I pictured my sparse one-bedroom flat. I had been alone there for a year, give or take, ever since Laura left. My last relationship had followed a predictable pattern. I never seemed to have much trouble meeting women, but offering them enough reasons to stay was a different matter .

“No,” I said. “You?”

“No kids—not yet anyway. Partnered up, though. You remember Sarah from your year?”

I made sure not to miss a step.

The mention of her name was like a bruise I’d forgotten about: not pressed on for years now, and any real pain long dulled, but still surprisingly tender to the touch. After Sarah and I left for separate universities, we’d drifted apart, the way that people do, and I hadn’t thought about her in a while. The last I remembered hearing, she’d been working on the mainland, having escaped from the island the way I knew she’d always dreamed of. But obviously something must have fallen through and she’d found herself back here.
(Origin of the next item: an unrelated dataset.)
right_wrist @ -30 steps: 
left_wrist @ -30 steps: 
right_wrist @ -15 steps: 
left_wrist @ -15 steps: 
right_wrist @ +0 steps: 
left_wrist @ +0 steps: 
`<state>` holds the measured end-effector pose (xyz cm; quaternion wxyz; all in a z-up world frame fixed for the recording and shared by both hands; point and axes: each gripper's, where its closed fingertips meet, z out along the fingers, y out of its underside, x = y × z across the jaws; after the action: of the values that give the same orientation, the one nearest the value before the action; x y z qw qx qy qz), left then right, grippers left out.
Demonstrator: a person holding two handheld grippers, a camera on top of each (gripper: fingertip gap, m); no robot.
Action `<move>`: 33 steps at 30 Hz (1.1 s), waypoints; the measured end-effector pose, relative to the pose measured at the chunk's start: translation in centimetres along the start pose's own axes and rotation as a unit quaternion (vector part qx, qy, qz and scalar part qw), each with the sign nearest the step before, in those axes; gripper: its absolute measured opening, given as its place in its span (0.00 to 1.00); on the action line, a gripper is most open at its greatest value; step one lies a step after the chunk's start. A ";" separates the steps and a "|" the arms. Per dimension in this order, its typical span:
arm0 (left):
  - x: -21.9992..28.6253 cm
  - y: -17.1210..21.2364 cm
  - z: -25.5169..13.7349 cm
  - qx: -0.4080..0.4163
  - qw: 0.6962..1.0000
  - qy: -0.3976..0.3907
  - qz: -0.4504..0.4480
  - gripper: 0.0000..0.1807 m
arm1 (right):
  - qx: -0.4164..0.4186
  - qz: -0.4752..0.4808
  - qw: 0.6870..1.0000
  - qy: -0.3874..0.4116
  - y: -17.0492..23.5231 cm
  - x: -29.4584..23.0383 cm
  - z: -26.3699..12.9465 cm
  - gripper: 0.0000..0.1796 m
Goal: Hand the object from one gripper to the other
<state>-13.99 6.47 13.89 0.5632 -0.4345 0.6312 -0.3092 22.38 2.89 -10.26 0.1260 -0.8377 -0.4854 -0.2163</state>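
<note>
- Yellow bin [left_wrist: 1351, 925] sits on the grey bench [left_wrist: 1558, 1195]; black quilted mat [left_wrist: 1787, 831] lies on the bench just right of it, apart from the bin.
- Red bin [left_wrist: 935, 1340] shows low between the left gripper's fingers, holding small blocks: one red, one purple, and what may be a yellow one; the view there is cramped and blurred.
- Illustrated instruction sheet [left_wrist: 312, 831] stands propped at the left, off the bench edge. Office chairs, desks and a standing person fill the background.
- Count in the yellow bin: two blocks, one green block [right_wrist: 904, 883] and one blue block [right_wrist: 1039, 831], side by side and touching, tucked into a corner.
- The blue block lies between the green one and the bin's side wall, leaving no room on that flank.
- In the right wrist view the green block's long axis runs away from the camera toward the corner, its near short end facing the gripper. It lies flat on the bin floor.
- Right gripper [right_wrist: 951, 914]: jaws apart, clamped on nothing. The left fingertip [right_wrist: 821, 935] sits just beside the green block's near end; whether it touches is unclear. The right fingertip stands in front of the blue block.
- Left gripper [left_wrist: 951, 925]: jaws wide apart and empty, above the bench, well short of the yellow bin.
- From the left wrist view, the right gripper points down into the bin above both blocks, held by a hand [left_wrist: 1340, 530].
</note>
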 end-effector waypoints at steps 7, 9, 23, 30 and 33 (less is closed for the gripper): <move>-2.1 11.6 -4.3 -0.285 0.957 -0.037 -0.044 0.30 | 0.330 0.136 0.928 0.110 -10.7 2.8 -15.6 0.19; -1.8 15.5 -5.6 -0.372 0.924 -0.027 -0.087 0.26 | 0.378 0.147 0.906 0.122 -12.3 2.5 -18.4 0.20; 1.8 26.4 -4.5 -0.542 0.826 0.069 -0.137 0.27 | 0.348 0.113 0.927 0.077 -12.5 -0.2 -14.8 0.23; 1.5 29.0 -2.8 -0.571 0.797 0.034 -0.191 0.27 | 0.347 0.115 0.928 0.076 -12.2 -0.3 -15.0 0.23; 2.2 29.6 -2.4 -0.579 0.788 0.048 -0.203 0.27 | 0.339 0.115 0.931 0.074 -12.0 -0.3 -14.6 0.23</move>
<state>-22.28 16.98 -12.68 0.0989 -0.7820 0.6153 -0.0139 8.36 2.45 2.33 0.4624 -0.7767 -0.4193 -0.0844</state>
It occurred to me that my father must have known that, and yet for some reason, he’d never mentioned it.

“I remember,” I said. “Congratulations.”

“Yeah, it’s a good life. Nice job. Respect. Steady as she goes.”

We reached the door to the reception.

“Seriously, though,” Fleming said. “How do you do it?”

I waited.

“Those people you have locked up,” he said. “Your patients , if you want to call them that. They’ve done the worst things a person can do.”

“Yes.”

“How can you bring yourself to talk to them like they’re human beings?”

I thought about that.

It was a question that people asked me a lot, and I had sympathy with it. Richard Barber, for example, was a man who would never be released from prison, and I was sure many people thought he deserved to spend the rest of his days suffering for the damage he’d done. And it was difficult to argue with that. There were times when the details of my patients’ crimes made me want to cry. Days when it felt like they crept home with me at night, and I could imagine them standing at the end of my bed in the darkness, whistling to themselves .

But however horrific their crimes might be, they were only human beings. It was important to remember that.

I pushed open the door.

“Because there’s no such thing as monsters,” I said.